The role of MYC in cancer cannot be overestimated, and its functional elimination is of paramount importance for the success of any chemotherapeutic approach, because MYC controls gene programs that promote self-renewal of multiresistant CSC clones and thereby promotes the development of drug resistance in cancer cells [31,32]. With this in mind, we hypothesized that MYC reduction due to BRD4 blockade might sensitize solid tumor cells to cytotoxic drugs. Therefore, we examined the efficacy of dBET6 to counteract resistance of solid tumor cells against clinically established standard chemotherapeutics. Drug combination therapies in cancer cells may work in a synergistic or additive fashion, and as a result, lower therapeutic doses of each individual drug are often required to block cancer cell growth with such combinations [38]. Intriguingly, this was indeed the case, when dBET6 was administered together with various doses of tumor-specific cytotoxic therapeutics. The improved growth inhbition after drug combination is associated with enhanced cooperative downregulation of MYC as previously shown by us for combinations of BET blockers with the multi-kinase inhbitor ponatinib [21].

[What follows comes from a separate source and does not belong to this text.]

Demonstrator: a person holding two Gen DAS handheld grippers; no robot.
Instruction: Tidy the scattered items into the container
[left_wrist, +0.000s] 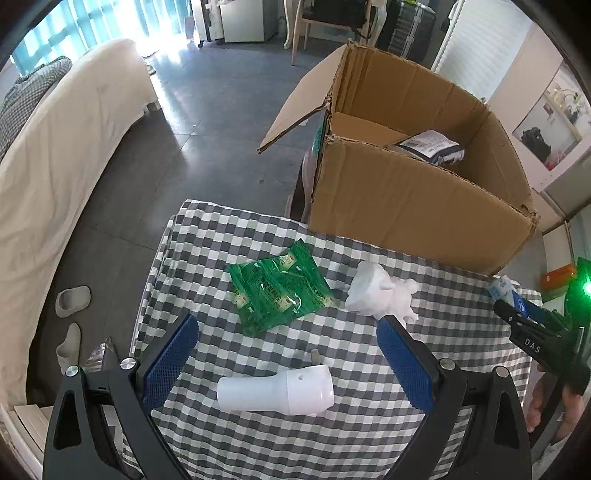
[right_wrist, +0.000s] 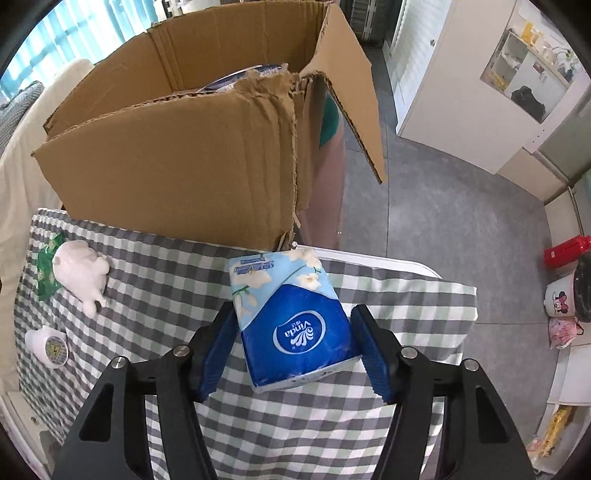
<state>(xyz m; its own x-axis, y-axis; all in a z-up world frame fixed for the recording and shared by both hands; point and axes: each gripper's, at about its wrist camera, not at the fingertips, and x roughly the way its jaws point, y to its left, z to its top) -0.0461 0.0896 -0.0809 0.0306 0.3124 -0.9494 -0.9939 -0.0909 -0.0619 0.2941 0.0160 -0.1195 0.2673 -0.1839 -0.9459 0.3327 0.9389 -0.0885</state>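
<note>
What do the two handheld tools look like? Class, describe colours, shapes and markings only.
The left tool has matte black angular arms with triangular cut-outs, silver round bolts at the joints, and textured blue pads on its fingers. The right tool has the same design. Seen from the left wrist view, the right tool's body carries white letters "DAS" and a glowing green light.

Both views are lit by daylight from the window at the upper left, where the panes are blown out and glare is thrown across the floor. Strong fisheye bending is seen at the edges — corners are blacked out. Soft shadows are cast on the checked cloth; a green lamp flares at right.
</note>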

Cross-regulation between oncogenic transcription programs and the microenvironment is yet another important aspect of MYC function [39,40]. For instance, MYC expression in tumor cells has recently been shown to control transcription of immune regulatory cytokines and to upregulate the immune checkpoint gene products CD47 and PD-L1, which both disable immune effector cells and blunt the host immune response against the neoplastic cells [41,42]. Evidence thus strongly suggests that activated MYC supports resistance against immunotherapy - a very promising form of cancer therapy that has recently been added to the armamentarium [41]. According to Casey et al., MYC appears to modulate PD-L1 expression by binding directly to the promoter of the PD-L1 gene in human and mouse tumor cells [42]. The PD-1/PD-L1 signaling axis plays a key role in the immune escape mechanism of cancer cells. Blocking this pathway is currently the preferred approach in cancer immunotherapy. The goal is to unlock the brake that cancer cells impose on T cells by disrupting the immunosuppressive interaction between cancer borne PD-L1 and its cognate receptor PD-1 expressed on the surface of the T cells [43]. In addition, IFN-G is the key mediator of an autoregulatory negative feedback loop. When expressed by activated cytotoxic tumor-infiltrating T cells, IFN-G stimulates cancer cells to overexpress PD-L1, which then curbs the cytolytic action of the T cells and contributes to immunotherapy resistance [34,44-47]. Here, we demonstrate that exogenous IFN-G upregulates PD-L1 expression in all cancer cell types examined, which underlines its significance as a general mechanism of cancer immune escape. Most intriguingly, by adding BET targeting drugs that interfere with the BRD4/MYC/PD-L1 cascade, we were able to disrupt this resistance loop, with dBET6 being the strongest downregulator of MYC and PD-L1 expression. The fact that degradation of BRD4 generally causes stronger anti-cancer effects than its inhibition has very recently been shown by Bai et al. and Zong et al. in triple-negative breast cancer and in lung cancer [48,49]. Here we demonstrate that advanced new-generation BET degraders with improved membrane permeability further elevate the efficacy of BET degrading drugs.
In summary, we demonstrate that certain BET-degrading drugs show promising effects in solid tumor cells not only as single medication, but even more so in combination with chemotherapy or immunotherapy. This is mainly due to the fact that blockade of BRD4 downregulates oncogenic drivers such as MYC, which regulate pathways that make neoplastic cells resilient to adverse conditions such as toxic microenvironments due to chemicals or immunologic defense or strenuous migration during metastasis [50,51]. Accordingly, the next step will be an in vivo analysis of the anti-cancer efficacy of dBET6 combined with standard chemotherapeutics using human tumor mouse models. Overall, forthcoming studies on the clinical benefit of improved BET degraders such as dBET6 against solid tumors are warranted.
Acknowledgements
This work was supported by a cancer stem cell grant of the Medical University of Vienna and by an Austrian Science Fund (FWF) grant from the Herzfelder’sche Familienstiftung (P30625B28).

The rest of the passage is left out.